N’est-ce pas un peu dogmatique que de penser que ça doit absolument prendre cette direction ?

MA : Non, nous envisageons cela de manière purement pragmatique, ce qui signifie qu'il y aura aussi des moteurs à combustion interne. N'oublions pas que la génération actuelle est plus respectueuse de l'environnement que jamais.

Et qu'en est-il des services de soutien aux VE ? C'est autre chose qu'une simple carte carburant...

MA : À cet égard, nous faisons tout ce qui est en notre pouvoir pour faciliter au maximum la vie de nos clients. Avec des solutions de recharge dans l'entreprise et à domicile. Et une facturation claire et fractionnée. C'en effet différent qu'une carte carburant et objectivement plus compliqué. Mais c'est notre travail de veiller à ce que les entreprises et leurs employés ne le remarquent pas.

Sur le marché des infrastructures publiques de recharge, nous voyons des cartes, des apps, des jetons, etc. mais peu de transparence des prix. Est-ce un problème pour vos clients ?

MA : Il est vrai que l'offre est importante, mais nous avons une solution pour cela grâce à des accords de roaming avec de grands fournisseurs. Les clients peuvent utiliser leur carte de recharge avec autant de souplesse qu'une carte carburant. Nous contrôlons aussi les recharges. Tout comme pour le carburant, l'électricité est généralement plus chère le long de l'autoroute. Si nous constatons, par exemple, qu'il y a beaucoup de recharges sur les chargeurs rapides (et coûteux), nous le signalons au client. Si la situation est inévitable, tant mieux que l'infrastructure soit en place. Sinon, des économies sont possibles. Ainsi, en termes de TCO des VE, nous réagissons aussi vite que pour les voitures à moteur à combustion.

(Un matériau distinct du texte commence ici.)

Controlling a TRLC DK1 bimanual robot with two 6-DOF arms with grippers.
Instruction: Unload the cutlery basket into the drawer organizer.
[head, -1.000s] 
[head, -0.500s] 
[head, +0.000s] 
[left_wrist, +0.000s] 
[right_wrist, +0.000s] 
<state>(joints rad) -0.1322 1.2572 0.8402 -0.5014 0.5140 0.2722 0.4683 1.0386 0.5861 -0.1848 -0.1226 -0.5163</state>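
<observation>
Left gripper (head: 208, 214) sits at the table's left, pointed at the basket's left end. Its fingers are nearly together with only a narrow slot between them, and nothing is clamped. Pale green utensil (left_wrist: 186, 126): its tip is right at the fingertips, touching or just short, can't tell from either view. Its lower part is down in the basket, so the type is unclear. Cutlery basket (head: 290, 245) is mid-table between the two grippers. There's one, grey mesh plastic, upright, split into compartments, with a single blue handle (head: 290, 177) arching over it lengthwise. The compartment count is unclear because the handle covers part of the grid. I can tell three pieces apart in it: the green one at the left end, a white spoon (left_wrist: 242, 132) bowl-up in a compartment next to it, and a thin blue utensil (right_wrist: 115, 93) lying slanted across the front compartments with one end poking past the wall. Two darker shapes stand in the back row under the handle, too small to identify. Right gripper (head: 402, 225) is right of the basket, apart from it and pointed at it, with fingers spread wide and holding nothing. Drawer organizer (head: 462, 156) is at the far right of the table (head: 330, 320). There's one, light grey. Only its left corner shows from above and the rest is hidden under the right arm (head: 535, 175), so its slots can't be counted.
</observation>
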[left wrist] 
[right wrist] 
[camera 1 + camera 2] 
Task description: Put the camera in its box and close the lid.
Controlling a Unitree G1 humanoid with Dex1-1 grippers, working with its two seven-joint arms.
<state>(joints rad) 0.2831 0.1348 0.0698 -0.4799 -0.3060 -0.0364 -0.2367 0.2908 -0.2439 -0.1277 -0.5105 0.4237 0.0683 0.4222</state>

Comment voyez-vous l'évolution du marché de la mobilité dans les mois et les années à venir et quelle sera encore l'importance de la voiture dans le mix de mobilité ?

MA : Dans les entreprises, elle sera sans aucun doute multimodale. Nous pouvons déjà le constater aujourd'hui avec, par exemple, la forte augmentation des vélos de société. Mais ce n'est que le début. Si nous examinons la combinaison des modes de transport, la connectivité jouera un rôle de plus en plus important. Le moment où nous choisissons un mode de transport sera de plus en plus déterminé par les informations dont nous disposons. Y a-t-il des embouteillages sur mon itinéraire ? Si oui, quelle alternative puis-je utiliser pour y arriver plus rapidement ? Car aujourd'hui, nous savons quand il y a des embouteillages. Mais à l'avenir, les big data permettront de les prévoir vant qu'ils ne se produisent. Va-t-il pleuvoir ? Alors peut-être que je ferais mieux de prendre la voiture plutôt que le vélo. Nous allons sortir de nos schémas fixes et choisir la mobilité qui est la meilleure à ce moment-là. La voiture sera toujours importante dans ce mix multimodal. Les voitures individuelles mais aussi les voitures partagées joueront leur rôle. Aujourd'hui pas encore, à cause du coronavirus, mais je suis convaincu que cette formule a aussi un avenir. Dans ce mix de tous les modes de transport, notre rôle est de faciliter au maximum la vie des clients.